The forecasting website said the exceptional heat is due to an anticyclone known as Nero. Heavy thunderstorms and “sudden drops in temperatures” are expected from Saturday, however.
Turkish authorities said Wednesday that shipping on the Dardanelles Strait would partially reopen after firefighters halted the spread of a nearby two-day forest fire in the northwest of the country.
The suspension of vessels traversing the shipping route, which connects the Aegean Sea and the Black Sea, was ordered to allow helicopters and planes to scoop up water to douse the blaze, Reuters reported.

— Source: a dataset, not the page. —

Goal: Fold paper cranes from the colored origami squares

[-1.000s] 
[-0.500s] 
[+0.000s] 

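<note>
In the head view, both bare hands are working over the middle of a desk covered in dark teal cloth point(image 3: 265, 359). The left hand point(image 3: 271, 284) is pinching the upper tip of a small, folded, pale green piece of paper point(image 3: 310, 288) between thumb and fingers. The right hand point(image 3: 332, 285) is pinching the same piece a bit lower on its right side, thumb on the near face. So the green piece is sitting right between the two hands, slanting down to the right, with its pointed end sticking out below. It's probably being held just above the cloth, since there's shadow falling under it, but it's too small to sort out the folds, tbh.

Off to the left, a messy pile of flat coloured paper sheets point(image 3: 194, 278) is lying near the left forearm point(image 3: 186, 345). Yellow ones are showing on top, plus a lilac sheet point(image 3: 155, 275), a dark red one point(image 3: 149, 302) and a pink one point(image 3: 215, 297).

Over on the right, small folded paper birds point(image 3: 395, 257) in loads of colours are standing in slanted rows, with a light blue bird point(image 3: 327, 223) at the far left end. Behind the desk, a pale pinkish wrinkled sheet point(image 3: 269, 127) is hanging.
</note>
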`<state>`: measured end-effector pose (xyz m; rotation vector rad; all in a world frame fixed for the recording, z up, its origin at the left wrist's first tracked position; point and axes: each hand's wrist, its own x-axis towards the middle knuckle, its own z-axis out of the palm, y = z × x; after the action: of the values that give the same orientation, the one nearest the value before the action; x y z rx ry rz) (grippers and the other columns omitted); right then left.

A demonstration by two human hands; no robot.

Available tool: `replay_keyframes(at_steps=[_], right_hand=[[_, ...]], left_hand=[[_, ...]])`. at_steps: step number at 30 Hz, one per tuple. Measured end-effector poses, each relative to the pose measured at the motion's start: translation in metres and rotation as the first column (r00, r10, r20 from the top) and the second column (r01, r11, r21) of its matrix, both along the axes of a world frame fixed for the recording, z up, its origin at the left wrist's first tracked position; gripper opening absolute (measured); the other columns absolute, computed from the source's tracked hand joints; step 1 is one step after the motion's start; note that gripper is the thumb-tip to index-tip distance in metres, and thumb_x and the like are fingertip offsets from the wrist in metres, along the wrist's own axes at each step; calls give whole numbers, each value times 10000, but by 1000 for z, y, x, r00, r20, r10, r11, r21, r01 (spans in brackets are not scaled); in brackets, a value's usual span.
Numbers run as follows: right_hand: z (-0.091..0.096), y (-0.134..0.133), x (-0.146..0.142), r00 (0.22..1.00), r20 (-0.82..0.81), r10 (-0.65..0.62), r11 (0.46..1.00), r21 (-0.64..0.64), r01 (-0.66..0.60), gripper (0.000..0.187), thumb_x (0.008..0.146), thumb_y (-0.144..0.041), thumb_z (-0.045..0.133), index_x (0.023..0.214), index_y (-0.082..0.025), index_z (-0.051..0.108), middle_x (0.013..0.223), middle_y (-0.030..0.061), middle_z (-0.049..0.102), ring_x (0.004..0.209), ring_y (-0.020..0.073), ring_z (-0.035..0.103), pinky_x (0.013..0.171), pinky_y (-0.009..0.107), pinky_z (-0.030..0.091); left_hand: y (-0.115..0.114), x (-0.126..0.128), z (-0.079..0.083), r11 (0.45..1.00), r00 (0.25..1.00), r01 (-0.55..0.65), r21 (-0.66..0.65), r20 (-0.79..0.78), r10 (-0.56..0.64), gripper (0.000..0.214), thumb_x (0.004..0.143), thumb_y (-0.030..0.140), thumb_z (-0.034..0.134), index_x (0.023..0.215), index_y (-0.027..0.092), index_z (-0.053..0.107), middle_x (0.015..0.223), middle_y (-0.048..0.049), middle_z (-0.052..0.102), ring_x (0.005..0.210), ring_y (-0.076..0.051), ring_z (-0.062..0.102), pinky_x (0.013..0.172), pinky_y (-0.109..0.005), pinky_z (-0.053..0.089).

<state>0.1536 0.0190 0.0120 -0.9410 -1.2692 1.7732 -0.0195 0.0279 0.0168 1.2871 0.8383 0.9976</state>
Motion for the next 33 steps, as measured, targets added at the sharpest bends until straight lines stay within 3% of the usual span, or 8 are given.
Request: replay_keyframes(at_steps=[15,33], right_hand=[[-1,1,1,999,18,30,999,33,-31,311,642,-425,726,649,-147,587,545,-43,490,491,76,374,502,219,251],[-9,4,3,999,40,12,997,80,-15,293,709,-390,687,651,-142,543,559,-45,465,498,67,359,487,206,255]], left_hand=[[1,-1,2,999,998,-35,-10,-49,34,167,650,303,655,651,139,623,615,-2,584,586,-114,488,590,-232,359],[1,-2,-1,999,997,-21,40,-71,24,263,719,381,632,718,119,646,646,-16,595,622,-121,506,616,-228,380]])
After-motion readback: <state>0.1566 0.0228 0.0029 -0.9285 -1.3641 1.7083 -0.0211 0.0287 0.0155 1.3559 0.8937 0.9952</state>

The heat has reached new heights in Switzerland, too. The central European country on Monday reported a new record for the so-called zero-degree Celsius line, a key meteorological marker in mountainous regions that reflects the altitude at which the temperature falls below freezing.
Little snow cover and glaciers melting at an alarming rate amid Europe’s sweltering heatwaves have put some of the most classic Alpine hiking routes off-limits. Usually at the height of summer, tourists flock to the Alps and seek out well-trodden paths up to some of Europe’s most iconic peaks.
Fabrice Coffrini | Afp | Getty Images
The Swiss weather service said Monday that readings from its weather balloons showed the zero-degree line in Payerne in western Switzerland had climbed to a high of 5,298 meters (17,381 feet) above sea level.
It is the highest level since records began nearly 70 years ago and surpasses a previous record that was only set in July last year.
“Another blow for glaciers that have already strongly suffered this year. Snow coverage is only present at the highest elevations,” said Matthias Huss, head of Switzerland’s glacier monitoring network and a member of WMO’s Global Cryosphere Watch community.